* _Work item_
Everything from the line with "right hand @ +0" to the line with "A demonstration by" in the listing below, both lines included, needs to be copied exactly, apart from the pictures.
============
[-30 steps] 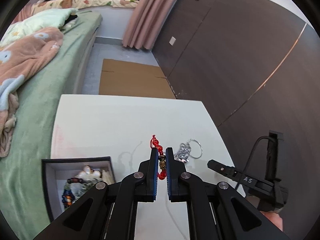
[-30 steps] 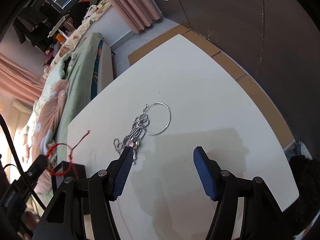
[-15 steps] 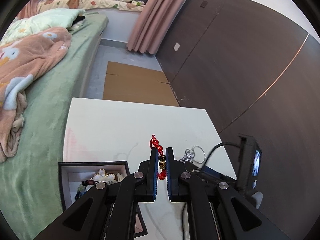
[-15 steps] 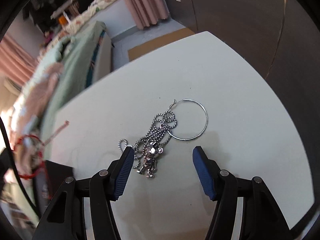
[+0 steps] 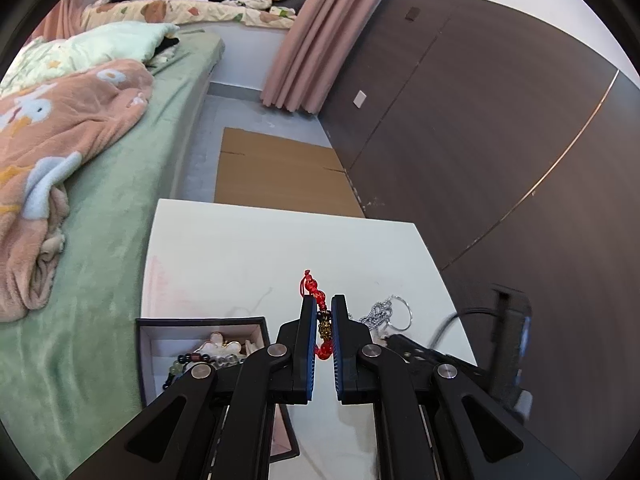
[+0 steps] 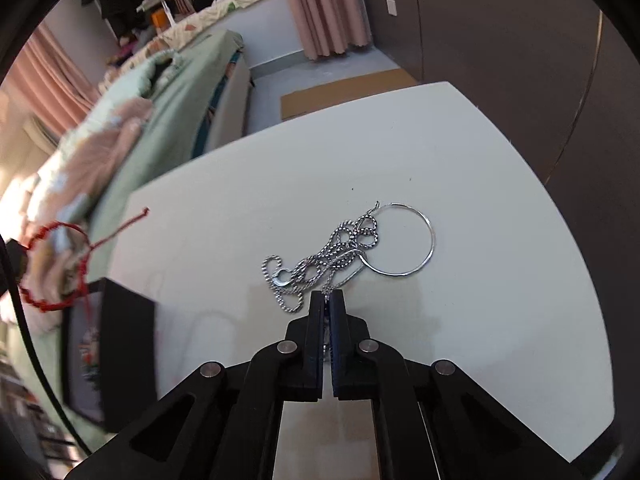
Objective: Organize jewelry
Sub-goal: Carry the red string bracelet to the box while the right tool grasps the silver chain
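Observation:
My left gripper [image 5: 323,300] is shut on a red cord bracelet [image 5: 316,292] with a gold bead, held above the white table [image 5: 240,248] beside the open black jewelry box [image 5: 200,321]. The box holds bead bracelets and a white flower piece. In the right wrist view, the bracelet's red loop [image 6: 60,224] hangs at the left above the box [image 6: 128,344]. My right gripper [image 6: 327,296] is shut on the near end of a silver chain [image 6: 332,256], which lies tangled with a thin silver ring [image 6: 432,240] on the table. The left wrist view shows the same chain [image 5: 380,312] under the right gripper.
A green bed [image 5: 120,220] with a pink blanket [image 5: 60,128] runs along the table's left side. Flat cardboard [image 5: 276,176] lies on the floor beyond the table. A dark wardrobe wall [image 5: 480,140] stands to the right. The table edge [image 6: 576,272] curves close on the right.
The right gripper slid over the silver chain and its jaws closed on the chain's near end. The left gripper kept hold of the red bracelet, and more of the box came into its view.

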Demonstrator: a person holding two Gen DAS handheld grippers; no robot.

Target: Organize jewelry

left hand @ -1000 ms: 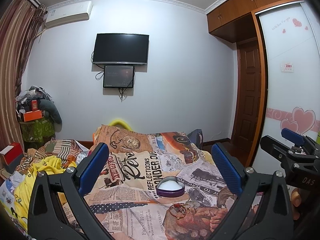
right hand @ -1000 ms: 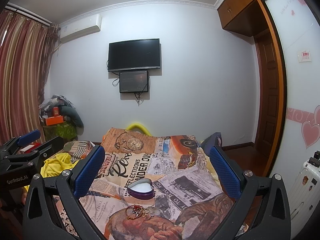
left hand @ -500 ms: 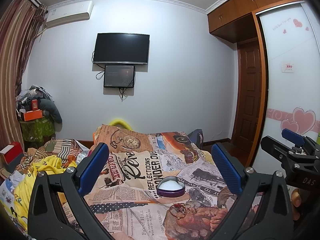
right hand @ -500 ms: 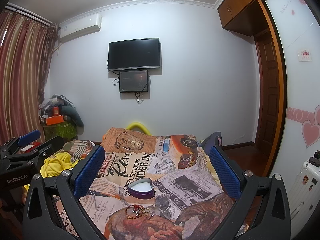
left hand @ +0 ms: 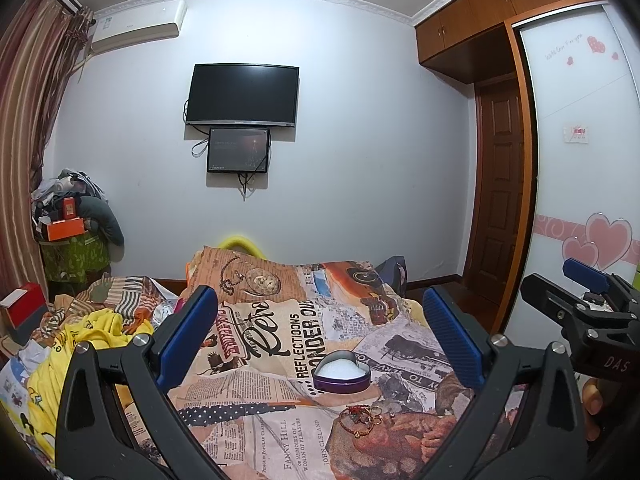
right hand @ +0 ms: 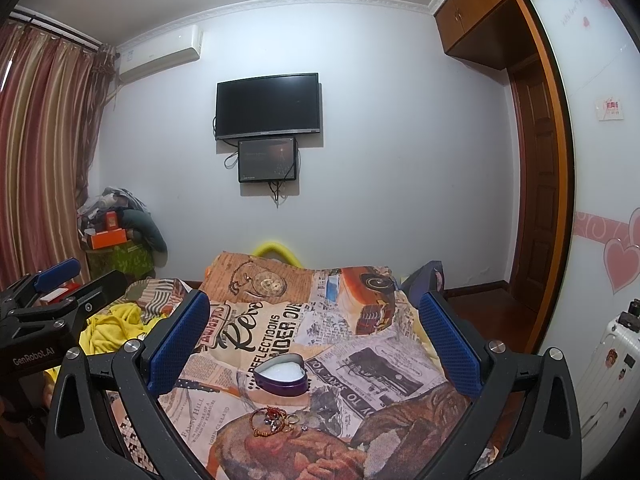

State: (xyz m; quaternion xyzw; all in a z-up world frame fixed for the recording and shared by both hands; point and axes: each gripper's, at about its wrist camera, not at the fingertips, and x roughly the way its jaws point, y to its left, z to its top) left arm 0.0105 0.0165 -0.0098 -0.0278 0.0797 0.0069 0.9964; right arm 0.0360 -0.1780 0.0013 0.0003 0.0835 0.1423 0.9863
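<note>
Left gripper [left hand: 318, 334], right gripper [right hand: 314, 338]: both spread wide, nothing held, raised above bed, likely poised for first pick. Jewelry heap [right hand: 276, 421]: bangles, rings loose on newsprint-pattern bedspread [right hand: 336, 332], nearest. Heart-shaped box [right hand: 282, 374]: just beyond heap, lidless, white lining up, probable destination. Wall TV [right hand: 267, 106]: far.

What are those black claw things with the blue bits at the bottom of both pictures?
They are two hand-held grippers. Each has a matte black, Y-shaped plastic frame with silver screw heads and triangular cut-outs. The left gripper and right gripper both end in two fingers faced with ribbed blue pads. White lettering marks the bodies: "GenRobot.AI" on the left one, "DAS" on the right. No cables or sleeves show.
</note>
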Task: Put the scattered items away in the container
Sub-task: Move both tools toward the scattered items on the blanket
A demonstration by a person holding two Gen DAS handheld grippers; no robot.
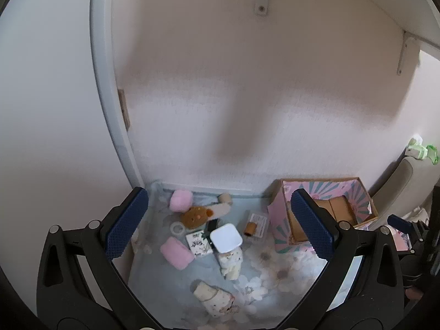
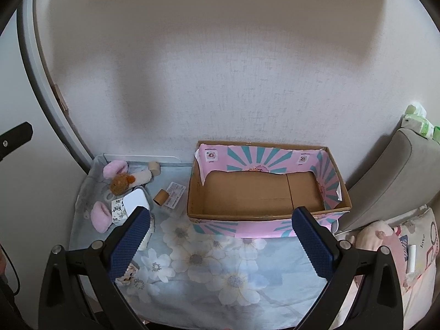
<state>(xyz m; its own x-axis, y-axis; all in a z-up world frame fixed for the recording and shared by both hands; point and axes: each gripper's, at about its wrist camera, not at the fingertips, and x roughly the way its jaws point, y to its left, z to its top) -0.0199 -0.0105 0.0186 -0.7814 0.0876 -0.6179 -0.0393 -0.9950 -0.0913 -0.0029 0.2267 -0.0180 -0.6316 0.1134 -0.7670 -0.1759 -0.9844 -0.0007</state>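
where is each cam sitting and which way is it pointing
Left wrist: sits on the left claw, angled down at the scattered items, such as the white-lidded jar; its open fingers show, plus the right claw at the right edge.
Right wrist: sits on the right claw, angled down at the empty cardboard box; its open fingers show.
Shared: box, brown plush toy, floral cloth.

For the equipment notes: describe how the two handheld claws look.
Both match: the left claw and right claw each have glossy black angular arms with round silver rivets, ending in flat rectangular fingers faced with dark blue dimpled rubber.
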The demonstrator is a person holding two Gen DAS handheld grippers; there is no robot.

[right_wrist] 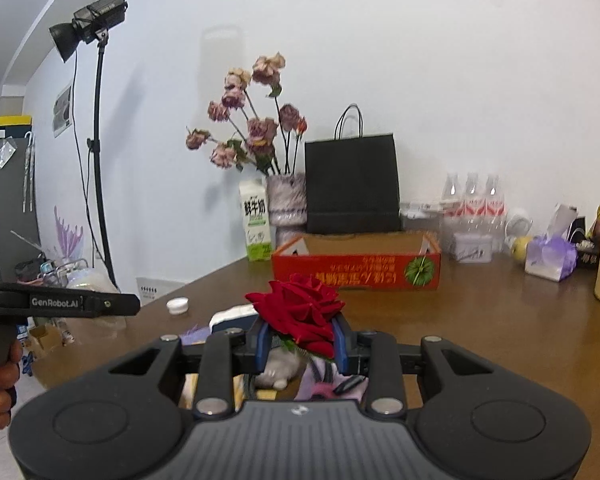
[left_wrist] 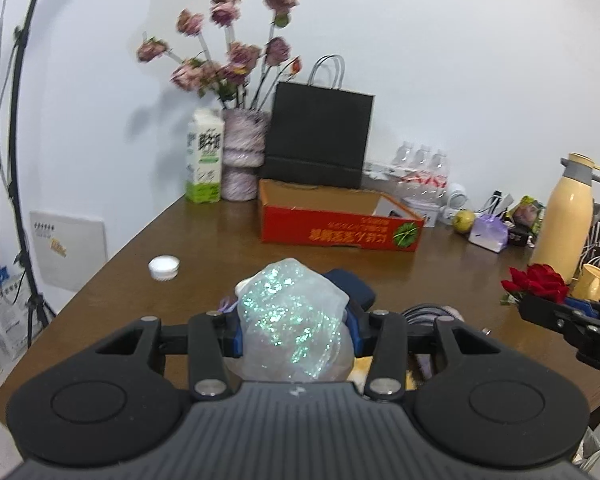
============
* _Answer to this exercise_
right hand @ +0 ms: 

State: (xyz m; quaternion xyzw; all in a z-up world frame fixed for the recording and shared by both hands; point and axes: each gripper's, at about its wrist camera, not at the fingertips, and x roughly the way its jaws point, y to its left, z to its top) left arm 0.0105 0.0165 -0.0098 -0.0278 0.0797 0.0069 0.9964; right arm 0.0360 -0.1780 0.0013 0.0003 0.0835 0.1423 0.9863
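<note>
Left gripper [left hand: 318, 334], right gripper [right hand: 314, 338]: both spread wide, nothing held, raised above bed, likely poised for first pick. Jewelry heap [right hand: 276, 421]: bangles, rings loose on newsprint-pattern bedspread [right hand: 336, 332], nearest. Heart-shaped box [right hand: 282, 374]: just beyond heap, lidless, white lining up, probable destination. Wall TV [right hand: 267, 106]: far.

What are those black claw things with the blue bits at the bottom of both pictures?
They are two hand-held grippers. Each has a matte black, Y-shaped plastic frame with silver screw heads and triangular cut-outs. The left gripper and right gripper both end in two fingers faced with ribbed blue pads. White lettering marks the bodies: "GenRobot.AI" on the left one, "DAS" on the right. No cables or sleeves show.
</note>
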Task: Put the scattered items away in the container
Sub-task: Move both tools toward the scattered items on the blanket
A demonstration by a person holding two Gen DAS handheld grippers; no robot.

The answer given above is the complete response.